Your instructions: If a line in the entries below includes "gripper", show that line.

Records from a collection:
═══

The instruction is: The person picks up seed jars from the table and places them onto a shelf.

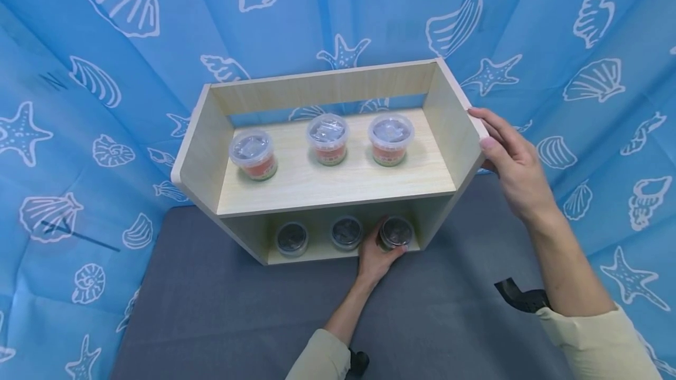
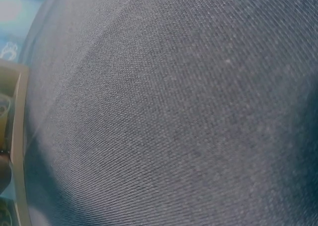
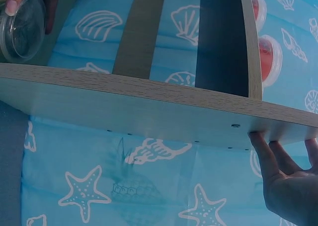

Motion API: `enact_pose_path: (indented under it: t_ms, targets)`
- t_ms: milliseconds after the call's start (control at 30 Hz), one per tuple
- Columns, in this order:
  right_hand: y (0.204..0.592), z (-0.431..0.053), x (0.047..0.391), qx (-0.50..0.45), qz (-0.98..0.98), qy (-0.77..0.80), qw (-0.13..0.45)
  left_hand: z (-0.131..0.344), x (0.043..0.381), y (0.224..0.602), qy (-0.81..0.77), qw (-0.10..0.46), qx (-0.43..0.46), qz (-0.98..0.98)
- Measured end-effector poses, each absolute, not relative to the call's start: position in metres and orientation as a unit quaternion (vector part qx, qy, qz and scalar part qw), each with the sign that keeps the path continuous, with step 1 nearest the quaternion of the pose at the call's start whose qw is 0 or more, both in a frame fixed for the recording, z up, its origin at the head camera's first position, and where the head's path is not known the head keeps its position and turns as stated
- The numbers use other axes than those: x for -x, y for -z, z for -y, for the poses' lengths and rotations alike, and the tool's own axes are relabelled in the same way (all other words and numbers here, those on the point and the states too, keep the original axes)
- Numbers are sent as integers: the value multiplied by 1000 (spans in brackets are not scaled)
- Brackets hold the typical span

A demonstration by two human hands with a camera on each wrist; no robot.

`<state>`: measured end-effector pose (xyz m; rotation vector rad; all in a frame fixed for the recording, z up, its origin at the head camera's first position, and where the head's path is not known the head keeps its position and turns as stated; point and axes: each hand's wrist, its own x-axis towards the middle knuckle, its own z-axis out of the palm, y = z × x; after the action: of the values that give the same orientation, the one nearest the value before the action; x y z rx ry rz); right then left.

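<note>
A small wooden two-tier shelf [image 1: 338, 197] stands on the table. In the lower tier my left hand [image 1: 374, 260] grips the rightmost clear plastic tub [image 1: 396, 232], thumb at its front and fingers round its left side. The right wrist view shows that tub [image 3: 22, 30] with fingertips on its lid. My right hand [image 1: 514, 163] touches the shelf's right side panel from outside, near its upper front edge. In the right wrist view, its extended fingers [image 3: 266, 154] press against the panel's outer face [image 3: 164, 114]. Beside the gripped tub are two more lidded tubs, the middle one [image 1: 346, 232] and the left one [image 1: 291, 238].
Three lidded tubs with reddish labels, left [image 1: 253, 154], middle [image 1: 328, 139] and right [image 1: 391, 139], stand on the upper tier. Dark grey cloth [image 1: 222, 315] covers the table. A blue shell-patterned curtain [image 1: 296, 16] hangs behind and at both sides.
</note>
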<state>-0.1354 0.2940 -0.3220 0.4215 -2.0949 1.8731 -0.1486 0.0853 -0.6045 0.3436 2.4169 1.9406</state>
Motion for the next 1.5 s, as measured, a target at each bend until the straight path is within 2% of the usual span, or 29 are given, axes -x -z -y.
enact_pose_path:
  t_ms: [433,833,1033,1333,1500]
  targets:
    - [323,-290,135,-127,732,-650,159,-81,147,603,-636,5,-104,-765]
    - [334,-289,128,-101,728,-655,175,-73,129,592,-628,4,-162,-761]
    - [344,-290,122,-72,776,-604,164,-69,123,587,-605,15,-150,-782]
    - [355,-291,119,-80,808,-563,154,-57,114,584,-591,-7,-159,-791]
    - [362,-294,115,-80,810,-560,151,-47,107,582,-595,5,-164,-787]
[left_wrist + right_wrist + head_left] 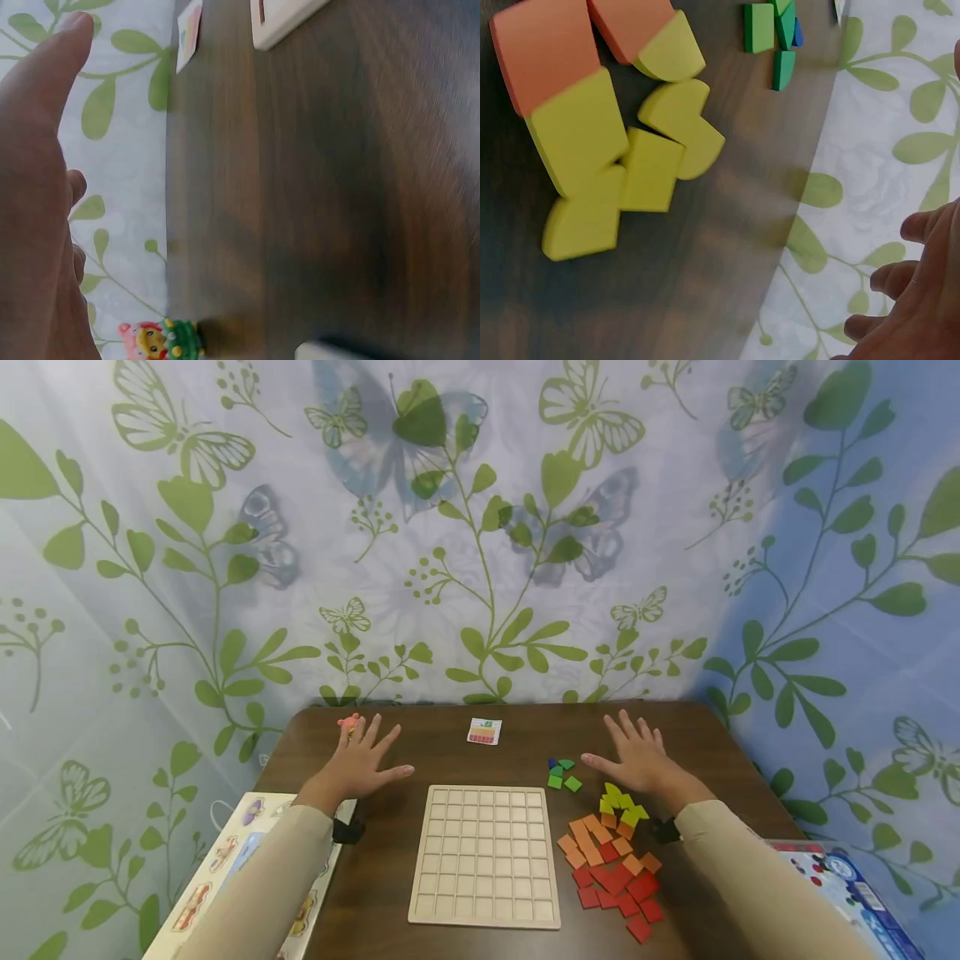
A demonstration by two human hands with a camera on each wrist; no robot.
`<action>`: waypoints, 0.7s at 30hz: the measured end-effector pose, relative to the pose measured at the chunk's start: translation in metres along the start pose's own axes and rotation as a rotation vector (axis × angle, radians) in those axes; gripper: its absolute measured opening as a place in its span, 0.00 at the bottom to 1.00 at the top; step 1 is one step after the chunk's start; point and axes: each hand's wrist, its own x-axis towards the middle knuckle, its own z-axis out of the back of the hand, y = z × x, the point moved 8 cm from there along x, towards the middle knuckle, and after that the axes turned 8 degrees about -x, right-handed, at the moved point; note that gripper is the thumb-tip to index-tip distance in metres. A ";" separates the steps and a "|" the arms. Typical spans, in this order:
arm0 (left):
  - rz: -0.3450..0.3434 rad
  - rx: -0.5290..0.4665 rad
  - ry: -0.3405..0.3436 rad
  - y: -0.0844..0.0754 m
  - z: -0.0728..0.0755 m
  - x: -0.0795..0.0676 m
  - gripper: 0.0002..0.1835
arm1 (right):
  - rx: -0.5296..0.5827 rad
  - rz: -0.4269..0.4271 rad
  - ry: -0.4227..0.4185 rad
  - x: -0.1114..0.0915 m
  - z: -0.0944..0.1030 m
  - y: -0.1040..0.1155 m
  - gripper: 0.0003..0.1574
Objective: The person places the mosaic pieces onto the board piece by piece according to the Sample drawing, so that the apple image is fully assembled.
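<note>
My left hand point(362, 763) is held over the left part of the dark table with its fingers spread, holding nothing. Past its fingertips stands a small pink and green figurine point(161, 340). On the other side my right hand point(637, 763) hovers, fingers spread too, near the yellow pieces point(621, 802). Below these lie orange pieces point(588, 841) and red pieces point(618, 881) in a loose cluster. Several green pieces point(572, 783) and a blue piece point(552, 763) sit left of that hand. Between the arms lies a wooden grid board point(484, 857), its square cells bare.
A small pattern card point(484, 732) lies toward the table's back edge. At the left, under the forearm, is a puzzle board with pictures point(225, 852). A blue and white package point(855, 893) lies at the right. Behind the table hangs a leaf-and-butterfly curtain point(480, 527).
</note>
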 end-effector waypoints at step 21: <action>-0.029 -0.250 0.000 -0.064 -0.063 -0.038 0.61 | 0.165 0.054 0.040 0.015 -0.054 0.017 0.61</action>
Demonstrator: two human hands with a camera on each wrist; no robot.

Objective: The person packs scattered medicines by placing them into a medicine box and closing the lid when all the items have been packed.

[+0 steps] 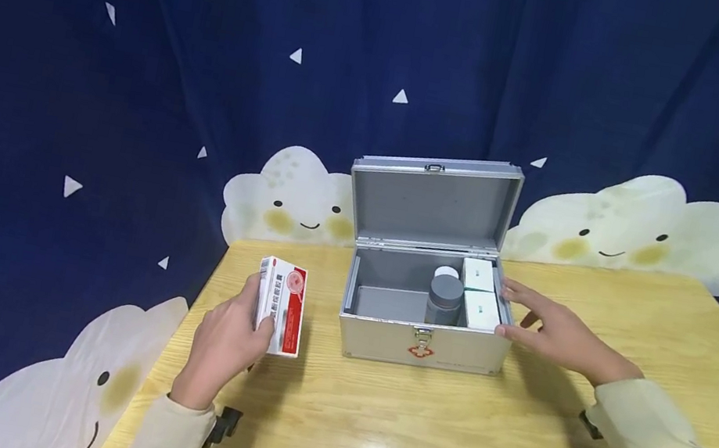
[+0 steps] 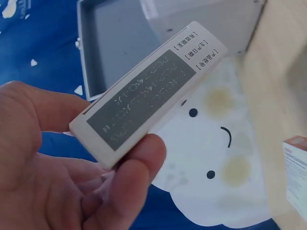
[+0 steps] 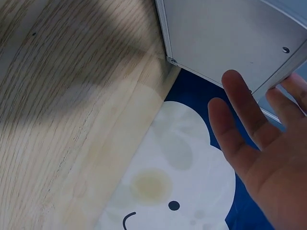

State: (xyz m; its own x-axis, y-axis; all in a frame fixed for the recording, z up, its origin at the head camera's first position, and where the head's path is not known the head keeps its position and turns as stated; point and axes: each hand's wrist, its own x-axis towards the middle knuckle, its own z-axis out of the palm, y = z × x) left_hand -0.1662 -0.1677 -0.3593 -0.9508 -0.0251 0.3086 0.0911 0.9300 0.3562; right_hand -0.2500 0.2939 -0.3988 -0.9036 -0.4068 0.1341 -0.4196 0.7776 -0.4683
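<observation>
A white and red medicine box (image 1: pixel 282 310) is pinched upright between the thumb and fingers of my left hand (image 1: pixel 228 345), above the table left of the case. Its narrow end, with a grey printed panel, shows in the left wrist view. An open silver first-aid case (image 1: pixel 375 342) stands with its lid raised. My right hand (image 1: pixel 555 332) touches its right rim with spread, fairly straight fingers. Inside, at the right, are two white boxes (image 1: pixel 481 310), a grey-capped bottle (image 1: pixel 444 302) and a white-capped bottle (image 1: pixel 446 272) behind it.
Another box (image 2: pixel 297 177), white with a reddish side, is partly visible at the right edge of the left wrist view. The wooden table (image 1: pixel 412 423) reaches back to a dark blue curtain (image 1: pixel 361 42) with clouds and triangles.
</observation>
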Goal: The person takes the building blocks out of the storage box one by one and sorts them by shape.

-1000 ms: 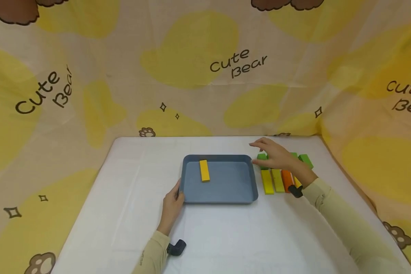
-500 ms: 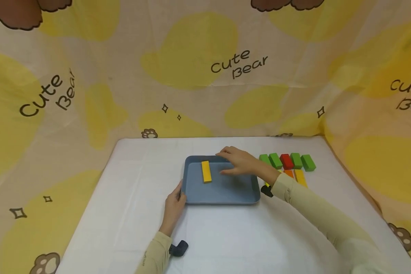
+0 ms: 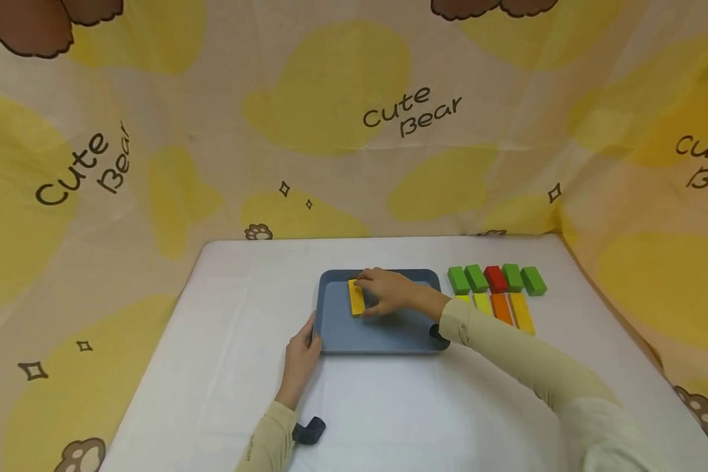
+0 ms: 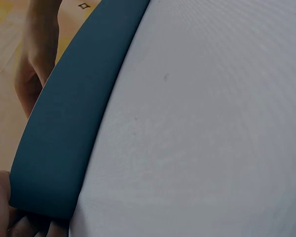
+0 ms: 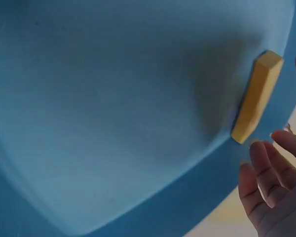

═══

Exercise response:
`<action>`: waypoints, 0.7s at 30hz: the measured end-effector pose, relative to the pose measured at the chunk's start: translation in metres along the start pose's own axes and rotation as a rotation vector (axis × angle, radians) in those axes; gripper: its absolute measured opening as a place in its span, 0.00 at the bottom to 1.00 at the top; step 1 is one step after the chunk's start; point and axes: each hand's wrist, its own x-axis towards the middle knuckle, its own z-axis out of the back of the hand, y = z × x, the point moved 8 cm from there along x, towards the middle knuckle, and after that the axes turned 8 degrees about -x, right-handed, at the moved point; note that gripper is the thumb-tip to index-tip distance in metres. A ";" separates the steps and a "|" the arms. Typical spans, in this order:
  - gripper: 0.0002..0.1835
  - gripper: 0.0003..0.1574

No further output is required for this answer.